Free stock trades
The first time I ever traded stocks was when I invested fake money into real companies that we thought would grow in value. We tracked their progress and learned if our investments gained or lost value. This is the introduction about picking companies with limited information and hoping that it pays off. Even this activity helped to understand some gaping problems; this why I don’t care about free stock trade.
Fast forward a few years and I have started to earn a little bit of money, only a few hundred dollars. I thoroughly researched investment platforms that I might have to pay $12 just to invest $100! If I wanted to diversify and invest $24 that’s 24 percent of my investment lost to fees.
History of free stock trade
Eventually, I went with a (now closed) site called Share builder that allowed me to make multiple trades a month for $12. I know most of these sites have an absolutely crazy fee, that’s why I don’t care about free stock trades. For those like me that learned investing in the stock market, we unknowingly failed at investing. A decade ago if you wanted to invest in a single stock an online broker allowed you to trade for less. Even at Vanguard if you invest in an online stock you get 25 free trades a month.
A few years ago, Robin Hood launched $0 per trade with a $0 minimum account balance. For people new in investing, you could put in as little money. The other online brokerages have taken notice, and started offering free trades just to be competitive. This follows the trend when you needed to pay just to have a checking account in stocks to support free trades. Every week more and more platforms are moving towards a free model and that is why I don’t care about free trades.
Free Isn’t Really Free
You shouldn’t trade more just because it’s free the market is a loser’s game, once when you buy and again when you sell. Having the ability may cause you to feel like you’re in control – but you’re not! You can’t control the market, and that’s why I don’t care about free stock trades. You can’t reliably anticipate whether your timing is right, but it’s impossible to make a good trade every time. Even if you’re Warren Buffett, you’re sure to make those mistakes with a small enough portion of your investments.

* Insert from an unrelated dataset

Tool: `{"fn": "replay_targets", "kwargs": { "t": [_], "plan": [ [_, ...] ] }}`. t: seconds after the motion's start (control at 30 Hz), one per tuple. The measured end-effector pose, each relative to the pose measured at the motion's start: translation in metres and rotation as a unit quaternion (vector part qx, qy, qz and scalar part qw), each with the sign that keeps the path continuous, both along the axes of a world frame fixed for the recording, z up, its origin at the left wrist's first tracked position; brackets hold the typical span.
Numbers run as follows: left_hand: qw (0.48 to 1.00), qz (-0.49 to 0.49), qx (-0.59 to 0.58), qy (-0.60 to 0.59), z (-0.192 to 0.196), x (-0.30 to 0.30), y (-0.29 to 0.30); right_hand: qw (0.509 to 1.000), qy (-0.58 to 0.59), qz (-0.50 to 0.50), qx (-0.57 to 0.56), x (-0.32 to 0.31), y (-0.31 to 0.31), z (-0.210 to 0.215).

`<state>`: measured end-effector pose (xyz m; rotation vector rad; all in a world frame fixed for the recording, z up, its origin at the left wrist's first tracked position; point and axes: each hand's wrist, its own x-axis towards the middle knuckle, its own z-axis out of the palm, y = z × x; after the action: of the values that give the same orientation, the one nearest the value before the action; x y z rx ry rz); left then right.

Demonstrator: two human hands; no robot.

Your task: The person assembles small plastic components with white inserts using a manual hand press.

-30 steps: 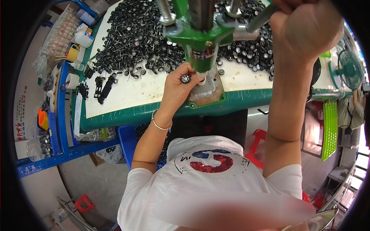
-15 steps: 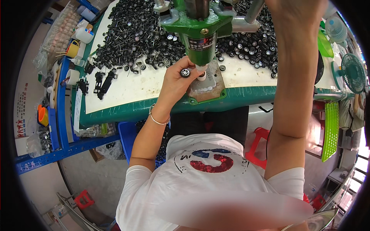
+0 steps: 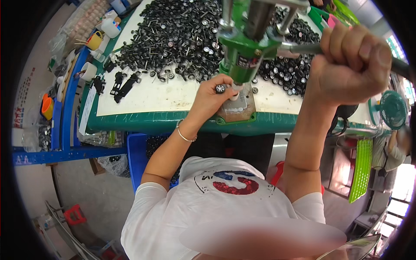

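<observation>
A small black toy wheel [image 3: 220, 89] is being held at a green lever press [image 3: 243, 74] while its lever [image 3: 306, 48] is being gripped.
The wheel is being pinched between the thumb and fingers of the left hand [image 3: 212, 99], just beside the press's white tip [image 3: 237, 86] and above the base plate [image 3: 237, 116]; the lever is being enclosed by the curled fingers of the right hand [image 3: 346, 71]. Behind the press, a heap of black wheels [image 3: 186, 43] is being supported by the white-topped table [image 3: 160, 102], with long black parts [image 3: 125, 90] being kept near its left end.
</observation>
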<state>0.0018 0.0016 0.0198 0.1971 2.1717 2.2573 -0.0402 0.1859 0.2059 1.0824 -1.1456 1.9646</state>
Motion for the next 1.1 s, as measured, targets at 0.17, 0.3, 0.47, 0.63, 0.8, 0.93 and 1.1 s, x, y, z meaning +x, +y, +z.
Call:
{"fn": "replay_targets", "kwargs": {
  "t": [0.17, 0.3, 0.47, 0.63, 0.8, 0.93, 1.1],
  "plan": [
    [0.996, 0.005, 0.055, 0.065, -0.013, 0.001, -0.001, 0.994, -0.024, -0.091, -0.059, 0.012, -0.02, 0.003],
    [0.996, -0.008, 0.054, 0.067, -0.015, -0.002, -0.001, 0.993, -0.093, -0.073, -0.009, -0.007, -0.027, 0.023],
    [0.99, -0.002, 0.14, -0.017, -0.014, -0.007, -0.006, 0.971, -0.234, -0.025, 0.045, -0.097, -0.02, 0.026],
    [0.927, 0.08, 0.362, -0.056, -0.033, -0.008, -0.052, 0.941, -0.306, 0.09, 0.113, -0.077, -0.032, 0.02],
    [0.959, 0.148, 0.225, -0.087, -0.038, 0.002, -0.086, 0.947, -0.315, -0.055, 0.009, -0.08, 0.008, -0.042],
    [0.978, 0.134, -0.138, -0.084, -0.031, -0.011, -0.075, 0.768, -0.461, -0.184, 0.405, -0.046, 0.045, -0.132],
    [0.914, 0.199, -0.348, 0.058, -0.043, -0.028, -0.062, 0.78, -0.25, -0.173, 0.546, -0.01, 0.029, -0.209]
  ]
}}
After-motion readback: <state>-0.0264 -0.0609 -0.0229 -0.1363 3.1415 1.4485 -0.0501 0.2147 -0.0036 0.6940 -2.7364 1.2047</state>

Trading more means paying more tax
Trading more means paying more taxes if you’re investing in an after-tax account, then you’ll need to pay taxes each time you sell a fund for a gain. The amount you’ll pay will be determined on how long you’ve held that fund. If you hold the fund less than a year then you’re on the hook, that’s why I don’t care about free stock trades. You’ll pay more in taxes that are likely going to be higher if you hold for less than a year.

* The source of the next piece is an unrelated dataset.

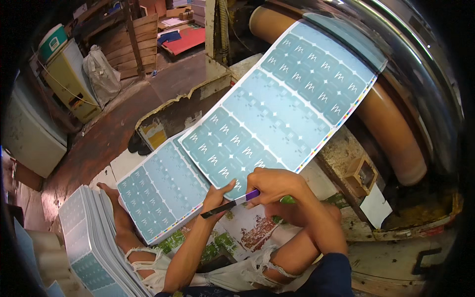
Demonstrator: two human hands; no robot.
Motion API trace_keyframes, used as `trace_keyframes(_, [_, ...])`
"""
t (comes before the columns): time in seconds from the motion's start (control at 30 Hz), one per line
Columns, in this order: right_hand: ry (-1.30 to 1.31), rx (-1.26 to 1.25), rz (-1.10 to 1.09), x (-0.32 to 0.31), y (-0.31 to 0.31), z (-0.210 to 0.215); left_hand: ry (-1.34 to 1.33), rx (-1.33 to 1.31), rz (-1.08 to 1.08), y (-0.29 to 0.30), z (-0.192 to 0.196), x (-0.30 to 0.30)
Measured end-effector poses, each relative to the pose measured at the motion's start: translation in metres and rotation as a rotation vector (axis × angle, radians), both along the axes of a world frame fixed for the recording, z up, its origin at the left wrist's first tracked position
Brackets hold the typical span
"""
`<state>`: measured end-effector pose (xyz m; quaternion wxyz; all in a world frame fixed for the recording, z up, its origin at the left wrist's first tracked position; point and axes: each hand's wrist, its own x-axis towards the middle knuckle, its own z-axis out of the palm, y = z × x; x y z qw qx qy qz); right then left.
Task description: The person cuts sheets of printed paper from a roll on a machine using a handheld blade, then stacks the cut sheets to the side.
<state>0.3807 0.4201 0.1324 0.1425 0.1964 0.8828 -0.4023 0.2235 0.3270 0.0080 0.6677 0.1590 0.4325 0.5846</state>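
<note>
1. At 8 o'clock I see a stack (86, 242) of printed teal sheets lying on the floor beside my bare foot (116, 210). It looks like the finished or waiting pile; I cannot tell which.

2. Just right of it, near 7 o'clock from centre, a second pile (158, 190) lies flat on the bench, its top sheet showing rows of teal label blanks.

3. My left hand (216, 195) is at 6 o'clock, fingers pressed together and thumb raised, pinching the near corner of the sheet (277, 104) that runs from it up toward 1 o'clock onto the machine's brown roller (391, 133).

4. My right hand (274, 185) is just beside it, curled round a pen (232, 203) with a purple band and dark tip. The tip points toward 8 o'clock and sits at the sheet's near edge.

5. My judgement: I am at the checking or marking step, with the sheet steadied and the pen poised at the corner.

6. The next move calls for a firm left-hand hold, so the sheet cannot slide off the roller, and a light, short stroke from the pen.
</note>
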Motion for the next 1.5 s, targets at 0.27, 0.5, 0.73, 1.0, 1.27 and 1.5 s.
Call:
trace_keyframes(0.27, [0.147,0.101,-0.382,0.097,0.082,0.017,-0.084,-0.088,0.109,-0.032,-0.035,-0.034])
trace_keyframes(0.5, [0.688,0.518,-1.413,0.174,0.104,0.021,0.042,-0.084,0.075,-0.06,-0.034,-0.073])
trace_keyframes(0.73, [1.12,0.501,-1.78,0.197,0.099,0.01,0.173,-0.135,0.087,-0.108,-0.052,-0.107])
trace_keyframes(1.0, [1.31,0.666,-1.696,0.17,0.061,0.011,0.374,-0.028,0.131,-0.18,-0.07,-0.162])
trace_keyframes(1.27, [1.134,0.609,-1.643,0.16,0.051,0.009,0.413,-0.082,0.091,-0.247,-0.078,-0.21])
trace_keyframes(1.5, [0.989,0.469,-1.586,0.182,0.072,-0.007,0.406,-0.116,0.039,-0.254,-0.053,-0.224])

Platforms sell your trade activity to make money when you click buy or sell, as a lot happens behind the scenes. In the ideal case, your buy order with the lowest priced sell order will be out there on the open market. This guarantees that you’ll get the best price, and not all brokerages do this, that’s why I don’t care about free stock trades. Some will first send your trade intention to a 3rd party, that can then buy or sell that stock before your trade executes.

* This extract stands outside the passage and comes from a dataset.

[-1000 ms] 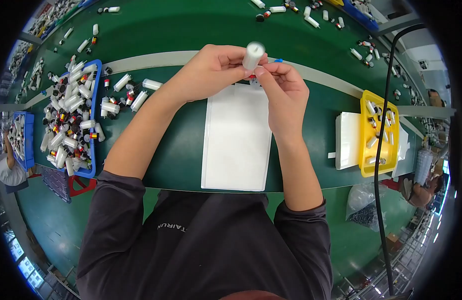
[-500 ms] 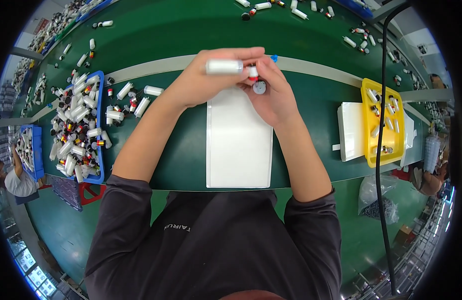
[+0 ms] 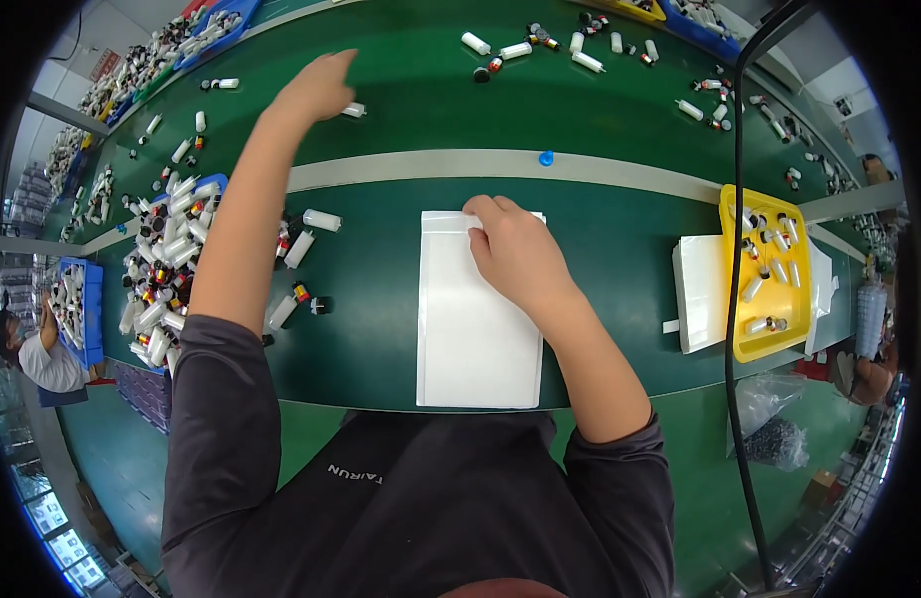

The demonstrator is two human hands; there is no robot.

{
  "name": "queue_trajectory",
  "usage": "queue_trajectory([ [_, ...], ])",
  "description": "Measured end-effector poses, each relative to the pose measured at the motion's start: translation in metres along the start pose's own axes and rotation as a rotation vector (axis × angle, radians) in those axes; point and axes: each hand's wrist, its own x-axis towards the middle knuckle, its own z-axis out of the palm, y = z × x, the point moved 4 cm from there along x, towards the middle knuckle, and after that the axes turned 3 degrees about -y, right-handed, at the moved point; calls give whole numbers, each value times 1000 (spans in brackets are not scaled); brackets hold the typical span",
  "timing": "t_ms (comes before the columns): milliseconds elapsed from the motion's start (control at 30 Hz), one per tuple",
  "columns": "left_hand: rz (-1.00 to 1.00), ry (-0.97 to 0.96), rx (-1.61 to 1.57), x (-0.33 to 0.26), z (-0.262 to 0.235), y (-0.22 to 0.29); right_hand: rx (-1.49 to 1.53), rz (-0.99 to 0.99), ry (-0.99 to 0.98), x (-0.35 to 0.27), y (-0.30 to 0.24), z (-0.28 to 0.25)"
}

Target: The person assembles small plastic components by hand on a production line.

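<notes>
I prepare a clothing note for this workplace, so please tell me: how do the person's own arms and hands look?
The left hand and right hand are bare, with no gloves or wristwear visible. Both forearms are uncovered below plain dark grey sleeves, which end around the elbows.

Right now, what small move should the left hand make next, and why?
Probably draw the left hand back toward the right hand: it is stretched over the far green surface, no held thing visible, with a white cylinder beside it, while the right one is over the white board.
</notes>
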Motion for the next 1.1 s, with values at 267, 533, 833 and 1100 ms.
queue_trajectory([
  [267, -164, -161, -228, 70, 57, 124, -109, 17, -73, 0, -10, -2],
  [533, -339, -511, -1292, 30, 53, 108, 39, 107, -98, 2, -4, -15],
  [833, -378, -569, -2164, -57, 46, 110, 465, 89, 363, 4, -9, -29],
  [1100, 193, -548, -2038, -116, -11, 188, 192, -257, 706, 2, -14, -26],
])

This is one of the ways Robin Hood has managed to stay free, and their customers aren’t getting the best possible deal for their stock trades. It may only mean a cent here or there, but for Robin Hood, selling this information adds up. Platform lock-in makes it easier for them to sell you expensive products, have you ever heard the term “loss-leader”. Most companies have used this strategy– putting items on sale, happy hour at bars, and rotisserie chickens at Costco.